Todd voulut attraper la pile de gobelets sous la fenêtre du comptoir extérieur alors qu’une rafale de vent faisait valser les manchons du rebord et autour de ses pieds. Il était, bien évidemment, seul à travailler, ce qui signifiait qu’il devrait s’occuper d’une seule main des feuilles plexiglas au-dessus des fenêtres. Et avant que la pluie ne détrempe le présentoir de cartes postales que Rita insistait pour garder dans cette zone, dont ils connaissaient pourtant bien les risques de décoloration à cause du soleil et de douches dans l’après-midi.

Le claquement d’une portière de voiture annonça l’arrivée prochaine de clients et il ravala un grognement, fourrant les gobelets sous le comptoir et ramassant les manchons en une pile grossière. Se redressant, son bras sursauta, les éparpillant à nouveau. Il fixa sa main, qui picotait à cause de ce qu’il imaginait être un courant électrique, et il mit une seconde à réaliser que son cerveau vibrait également. C’était comme la fois où il s’était retrouvé coincé au beau milieu d’un orage et s’était jeté dans un fossé quelques secondes à peine avant que l’éclair ne frappe. Autant qu’il puisse en juger, cependant, ses poils n’étaient pas dressés, cette fois-ci.

— Je suis vraiment navré. Laissez-moi vous aider avec ça.

Le peu qu’il avait réussi à rassembler s’envola, à nouveau perdu à cause du grand pas en arrière qu’il fit dans sa surprise. On l’avait accusé d’avoir des oreilles de chauve-souris, mais c’était un commentaire basé sur leur forme plutôt que sur une quelconque acuité auditive. Oreilles de chauve-souris ou pas, le fait était bel et bien qu’il n’avait entendu personne entrer dans le bar, et l’homme se tenait pourtant à quinze centimètres à peine de lui.

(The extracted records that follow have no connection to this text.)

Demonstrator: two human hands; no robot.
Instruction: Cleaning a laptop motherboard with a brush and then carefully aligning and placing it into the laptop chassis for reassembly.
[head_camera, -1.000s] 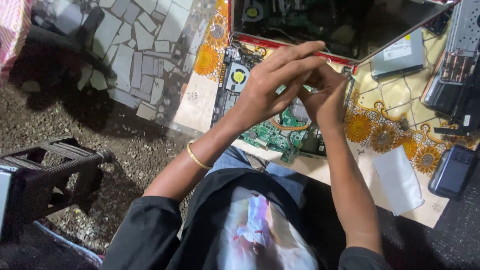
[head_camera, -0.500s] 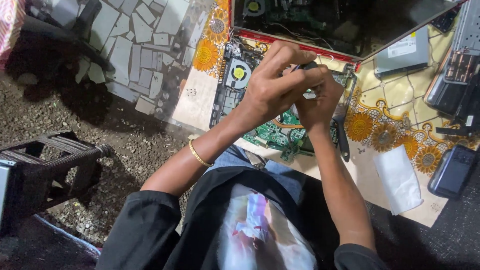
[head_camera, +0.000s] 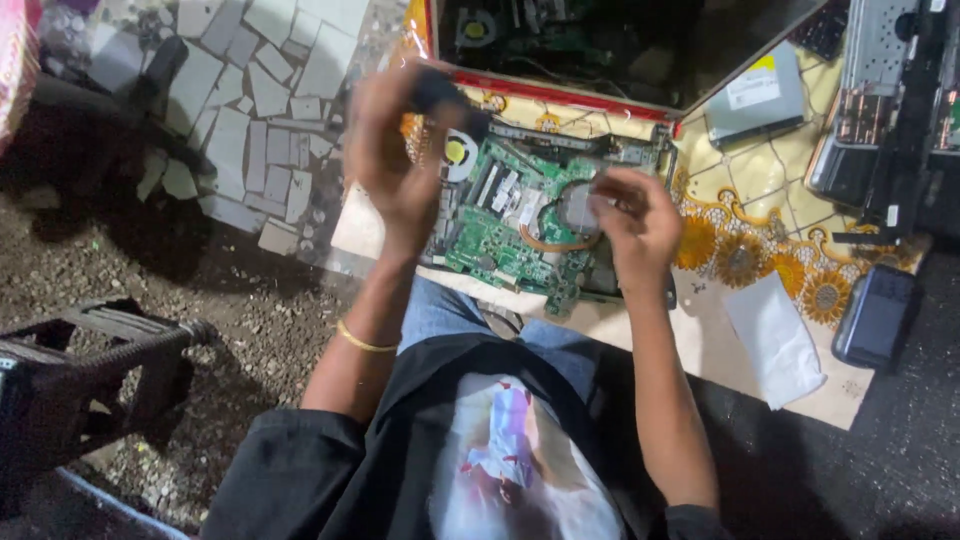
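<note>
Circuit board (head_camera: 520, 225) is lying on the patterned cloth (head_camera: 760, 250). Open laptop chassis (head_camera: 600, 45) is sitting behind the board, disc drive (head_camera: 765, 95) to its right-rear, folded paper (head_camera: 775, 340) and a small flat device (head_camera: 877, 315) lying right-front.

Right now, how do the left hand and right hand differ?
The left hand is raised above the cloth and blurred, gripping a small dark object; the right hand is low, resting on the green circuit board. The left hand's wrist carries a thin gold bangle; the right hand's wrist is bare. The right hand's fingers touch a round grey part on the board; the left hand touches no part of it. Both are bare.
</note>
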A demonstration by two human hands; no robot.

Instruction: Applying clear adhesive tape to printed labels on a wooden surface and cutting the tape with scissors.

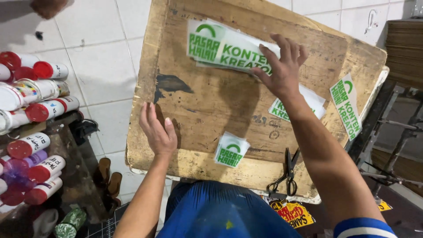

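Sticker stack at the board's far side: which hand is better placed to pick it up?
Right. The right hand already rests on the sticker stack; the left hand lies flat on the wooden board, apart from it.

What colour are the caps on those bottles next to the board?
Red caps on white bottles, seen in the head view, left of the wooden board.

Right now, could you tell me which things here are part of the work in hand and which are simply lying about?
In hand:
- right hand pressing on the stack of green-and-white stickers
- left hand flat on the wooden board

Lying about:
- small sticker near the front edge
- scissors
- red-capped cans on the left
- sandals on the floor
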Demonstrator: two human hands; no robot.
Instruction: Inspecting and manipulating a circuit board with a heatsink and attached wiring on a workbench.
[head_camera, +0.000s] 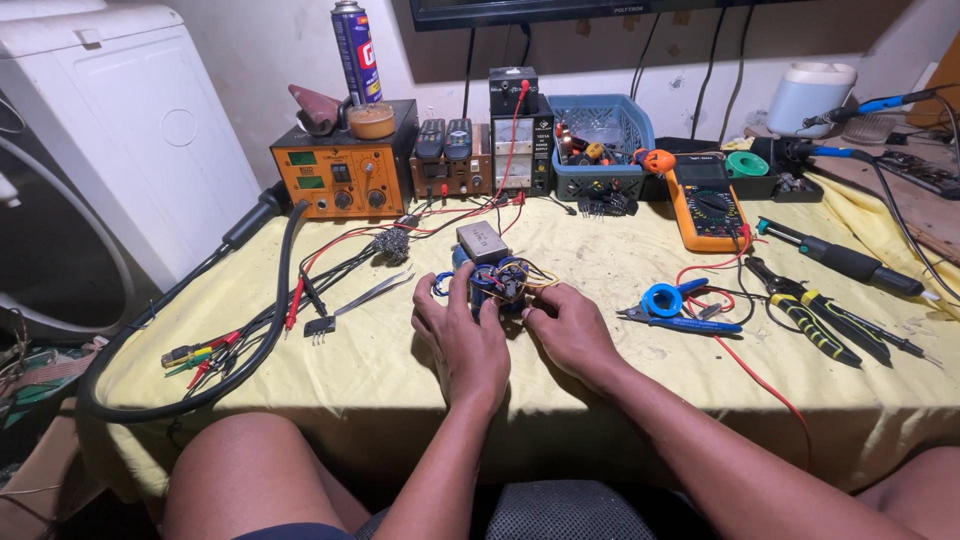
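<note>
Between both hands (515, 330), each grip clamped: wired blue component (497, 278), upright, grey block topmost.

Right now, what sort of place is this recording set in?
Most likely a home electronics repair bench. An orange rework station, a yellow multimeter and pliers lie on the yellow-covered table. Both the left hand and the right hand hold a small wired assembly.

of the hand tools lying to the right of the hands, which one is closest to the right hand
The blue-handled wire stripper, lying just right of the right hand. The yellow-and-black pliers and black screwdriver lie farther toward the table's right edge.
</note>
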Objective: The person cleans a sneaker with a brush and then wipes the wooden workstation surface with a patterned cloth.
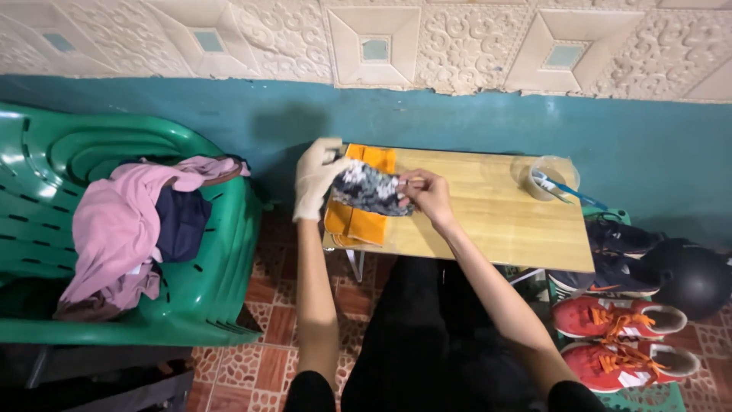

— Non, c’est rien. C’est pas votre faute, dit Todd d’un air distrait, fixant toujours sa main. En tout cas, pas la première fois. Oh dîtes, il y a des éclairs, dehors ?

Levant les yeux, il le vit vraiment cette fois, et sursauta en sentant une décharge de picotements d’une toute autre nature. Des yeux verts — non, correction : les yeux les plus verts qu’il eût jamais vus. Du genre tout droit sortis de la boîte Crayola de quatre cents crayons, quelque part entre « trèfle irlandais », « verger montagnard » et « vert des Caraïbes ». Non pas qu’il s’amusait à mémoriser le nom des couleurs Crayola ou quoi que ce soit. En tout cas pas depuis ses huit ans.

— Non, pas d’éclairs. Il fait chaud et plein soleil. Pourquoi ?

Une unique gouttelette d’eau coula le long de ses adorables cheveux, devant l’un de ses adorables yeux (amplifiant momentanément son éclat) et s’écrasa sur le comptoir.

L’éclaboussure, toute silencieuse qu’elle fût, détourna l’attention de Todd des pommettes parfaites, qui la reporta sur la question en cause.

— Euh, le vent s’est levé d’un coup sans prévenir, alors j’ai pensé qu’il y avait une tempête… merde. Ça veut dire qu’il y a un court-circuit quelque part.

La chute de la goutte de pluie qui continuait de se répéter à l’arrière de son esprit, s’imposa soudain en première ligne de ses pensées.